WHAT YOU SHOULD DO.
Retype verbatim the lines of the listing, from the very first through the line with "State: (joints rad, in".

AVAILABLE DATA.
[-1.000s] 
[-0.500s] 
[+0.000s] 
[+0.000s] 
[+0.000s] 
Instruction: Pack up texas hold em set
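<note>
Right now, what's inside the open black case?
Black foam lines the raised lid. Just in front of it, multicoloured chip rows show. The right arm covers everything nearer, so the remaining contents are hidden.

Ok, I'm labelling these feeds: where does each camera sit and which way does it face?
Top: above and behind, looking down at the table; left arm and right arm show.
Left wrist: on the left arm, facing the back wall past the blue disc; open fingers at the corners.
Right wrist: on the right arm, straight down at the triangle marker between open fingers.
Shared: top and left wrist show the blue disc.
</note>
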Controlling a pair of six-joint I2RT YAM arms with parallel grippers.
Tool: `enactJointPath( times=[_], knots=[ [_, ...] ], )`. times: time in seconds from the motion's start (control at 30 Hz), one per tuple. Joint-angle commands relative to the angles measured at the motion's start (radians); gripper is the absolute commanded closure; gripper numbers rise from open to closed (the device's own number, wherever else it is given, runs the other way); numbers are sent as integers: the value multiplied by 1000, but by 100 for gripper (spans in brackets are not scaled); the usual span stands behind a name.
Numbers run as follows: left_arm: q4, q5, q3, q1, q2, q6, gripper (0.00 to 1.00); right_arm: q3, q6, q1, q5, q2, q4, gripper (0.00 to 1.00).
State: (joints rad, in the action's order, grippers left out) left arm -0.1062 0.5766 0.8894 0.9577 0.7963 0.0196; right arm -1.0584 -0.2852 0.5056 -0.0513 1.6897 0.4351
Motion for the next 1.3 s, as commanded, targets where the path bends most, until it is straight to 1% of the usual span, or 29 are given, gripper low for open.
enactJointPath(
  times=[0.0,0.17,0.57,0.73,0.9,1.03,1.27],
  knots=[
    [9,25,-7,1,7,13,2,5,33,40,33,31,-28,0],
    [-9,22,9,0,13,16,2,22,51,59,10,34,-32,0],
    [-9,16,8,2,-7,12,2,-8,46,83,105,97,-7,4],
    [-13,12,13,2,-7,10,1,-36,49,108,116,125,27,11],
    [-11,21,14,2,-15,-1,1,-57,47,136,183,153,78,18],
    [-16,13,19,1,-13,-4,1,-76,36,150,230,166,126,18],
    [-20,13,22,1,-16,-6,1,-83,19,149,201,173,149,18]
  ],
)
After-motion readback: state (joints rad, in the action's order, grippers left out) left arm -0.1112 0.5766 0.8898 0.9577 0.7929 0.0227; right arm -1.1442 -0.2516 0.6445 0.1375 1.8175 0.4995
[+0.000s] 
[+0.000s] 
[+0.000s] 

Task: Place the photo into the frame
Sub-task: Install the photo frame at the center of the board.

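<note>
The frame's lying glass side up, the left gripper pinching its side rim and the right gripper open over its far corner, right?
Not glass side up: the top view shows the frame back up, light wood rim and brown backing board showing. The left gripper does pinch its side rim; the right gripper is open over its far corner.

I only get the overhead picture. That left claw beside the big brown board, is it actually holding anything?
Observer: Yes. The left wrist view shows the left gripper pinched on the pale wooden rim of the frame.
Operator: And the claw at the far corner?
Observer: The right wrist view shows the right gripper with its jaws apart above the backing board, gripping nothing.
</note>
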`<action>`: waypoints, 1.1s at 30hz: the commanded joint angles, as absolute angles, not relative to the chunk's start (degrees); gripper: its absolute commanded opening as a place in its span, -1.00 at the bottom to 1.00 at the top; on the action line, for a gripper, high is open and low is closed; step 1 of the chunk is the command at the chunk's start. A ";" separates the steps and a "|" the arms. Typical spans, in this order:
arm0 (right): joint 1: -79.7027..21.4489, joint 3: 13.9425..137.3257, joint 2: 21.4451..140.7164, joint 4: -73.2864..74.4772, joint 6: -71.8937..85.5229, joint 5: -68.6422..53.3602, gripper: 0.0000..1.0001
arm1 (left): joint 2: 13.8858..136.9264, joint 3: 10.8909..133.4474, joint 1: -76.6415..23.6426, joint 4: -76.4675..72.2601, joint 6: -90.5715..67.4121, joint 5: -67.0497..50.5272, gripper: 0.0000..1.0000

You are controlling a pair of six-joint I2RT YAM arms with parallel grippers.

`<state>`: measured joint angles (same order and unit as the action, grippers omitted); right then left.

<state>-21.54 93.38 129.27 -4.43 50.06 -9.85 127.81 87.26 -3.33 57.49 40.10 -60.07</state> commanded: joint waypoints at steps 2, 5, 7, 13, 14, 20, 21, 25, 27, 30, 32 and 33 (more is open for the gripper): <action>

TASK OUTPUT.
[-1.000s] 
[-0.500s] 
[+0.000s] 
[+0.000s] 
[+0.000s] 
Instruction: Pack up texas hold em set
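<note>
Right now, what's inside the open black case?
Black foam lines the raised lid. Just in front of it, multicoloured chip rows show. The right arm covers everything nearer, so the remaining contents are hidden.

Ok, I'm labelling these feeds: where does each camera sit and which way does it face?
Top: above and behind, looking down at the table; left arm and right arm show.
Left wrist: on the left arm, facing the back wall past the blue disc; open fingers at the corners.
Right wrist: on the right arm, straight down at the triangle marker between open fingers.
Shared: top and left wrist show the blue disc.
</note>
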Controlling a pair of six-joint I2RT YAM arms with parallel grippers.
Tool: `enactJointPath( times=[_], knots=[ [_, ...] ], )`. times: time in seconds from the motion's start (control at 30 Hz), one per tuple. Joint-angle commands relative to the angles measured at the motion's start (radians); gripper is the absolute commanded closure; gripper numbers rise from open to closed (the device's own number, wherever else it is given, runs the other way); numbers are sent as integers: the value multiplied by 1000, but by 100 for gripper (spans in brackets are not scaled); the usual span stands behind a name.
Numbers run as follows: left_arm: q4, q5, q3, q1, q2, q6, gripper (0.00 to 1.00); right_arm: q3, q6, q1, q5, q2, q4, gripper (0.00 to 1.00).
State: (joints rad, in the action's order, grippers left out) left arm -0.1062 0.5766 0.8894 0.9577 0.7963 0.0196; right arm -1.0584 -0.2852 0.5056 -0.0513 1.6897 0.4351

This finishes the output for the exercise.